Your copy of the listing must be exact and must hold no images.
*** Block opens ***
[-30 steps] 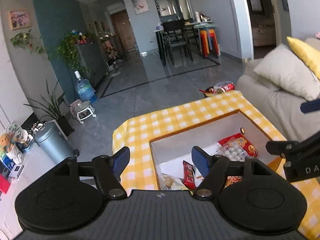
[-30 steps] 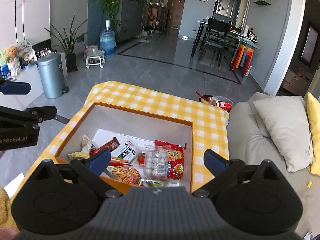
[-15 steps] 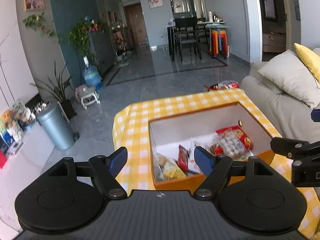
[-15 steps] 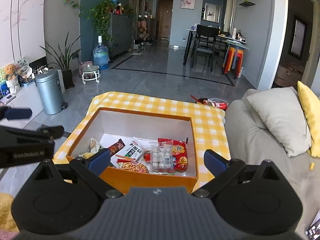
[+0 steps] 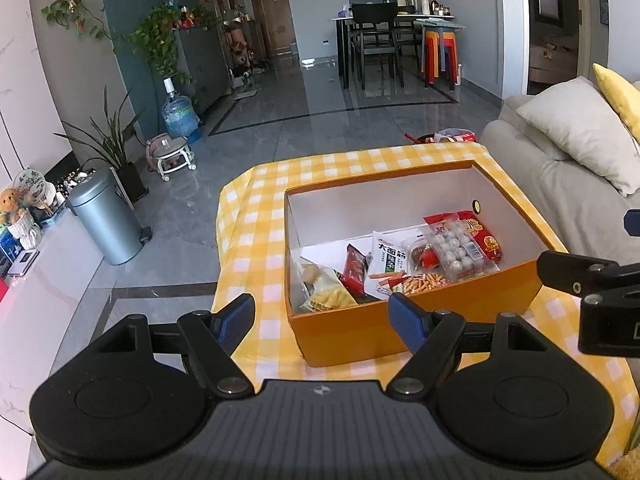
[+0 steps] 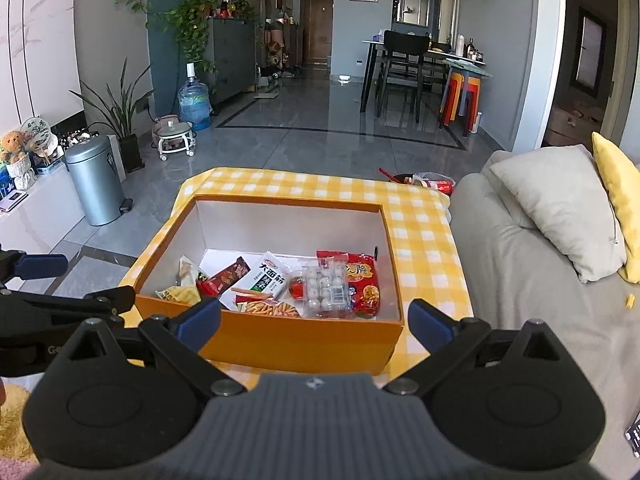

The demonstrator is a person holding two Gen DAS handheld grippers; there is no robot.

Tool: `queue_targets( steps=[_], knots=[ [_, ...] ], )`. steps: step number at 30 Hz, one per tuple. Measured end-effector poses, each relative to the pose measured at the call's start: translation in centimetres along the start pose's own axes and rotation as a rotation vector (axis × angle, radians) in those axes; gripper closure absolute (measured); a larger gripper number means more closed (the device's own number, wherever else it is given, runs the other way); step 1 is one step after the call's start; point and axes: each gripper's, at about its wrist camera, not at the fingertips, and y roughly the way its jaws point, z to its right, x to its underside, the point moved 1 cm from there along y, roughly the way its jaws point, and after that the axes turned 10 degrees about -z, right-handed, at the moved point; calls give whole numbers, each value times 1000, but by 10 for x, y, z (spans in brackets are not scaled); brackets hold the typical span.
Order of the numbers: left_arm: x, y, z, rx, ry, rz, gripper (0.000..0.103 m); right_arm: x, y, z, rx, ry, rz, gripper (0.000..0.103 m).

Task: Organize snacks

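orange cardboard box sits open-topped on a table under a yellow checked cloth, just beside a grey sofa. snacks lie loose on the box floor, crowded toward the near wall: a clear tray of small white balls, a red packet touching it on the sofa side, a white packet with green print, a dark red wrapper, a packet of orange sticks and a yellow bag in the near left corner. left gripper hovers short of the box, fingers spread wide, nothing held. right gripper likewise, fingers wide apart and empty.
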Motion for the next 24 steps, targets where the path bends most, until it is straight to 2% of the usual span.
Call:
queue_targets(
  steps=[24],
  knots=[
    [-2, -1, 0, -3, -5, -14, 14, 0, -2, 3, -29, 20, -9, 6]
  ],
)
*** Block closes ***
**OUTPUT OF THE EXERCISE:**
[-30 steps] 
[-30 steps] 
[-15 steps] 
[-15 steps] 
[+0 steps] 
[+0 steps] 

The demonstrator is a person holding two Gen DAS handheld grippers; there is no robot.

Tool: `queue_targets( steps=[_], knots=[ [_, ...] ], )`. steps: step number at 30 Hz, one per tuple. Measured end-effector poses, each relative to the pose measured at the call's start: translation in centimetres along the start pose's own axes and rotation as a rotation vector (axis × angle, radians) in those axes; gripper closure absolute (measured); a larger gripper number means more closed (the device's own number, wherever else it is given, runs the other way); step 1 is one step after the call's start; point and axes: each gripper's, at about its wrist camera, not at the fingertips, and y roughly the way its jaws point, z to its right, x to its underside, the point moved 1 cm from there along y, roughly the way its jaws point, and after that the axes turned 10 degrees about -z, right-handed, at the moved point; calls give whole numbers, each value times 1000, but by 10 for x, y, z (spans in brackets are not scaled); brackets hold the typical span.
Order of the numbers: left_arm: x, y, z, rx, ry, rz, gripper (0.000..0.103 m); right_arm: x, y, z, rx, ry, rz, gripper (0.000..0.103 m).

Task: Organize snacks

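orange cardboard box sits open-topped on a table under a yellow checked cloth, just beside a grey sofa. snacks lie loose on the box floor, crowded toward the near wall: a clear tray of small white balls, a red packet touching it on the sofa side, a white packet with green print, a dark red wrapper, a packet of orange sticks and a yellow bag in the near left corner. left gripper hovers short of the box, fingers spread wide, nothing held. right gripper likewise, fingers wide apart and empty.
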Motion for the next 24 steps, targets where the path bends most, until it is straight to 2% of the usual span.
Call:
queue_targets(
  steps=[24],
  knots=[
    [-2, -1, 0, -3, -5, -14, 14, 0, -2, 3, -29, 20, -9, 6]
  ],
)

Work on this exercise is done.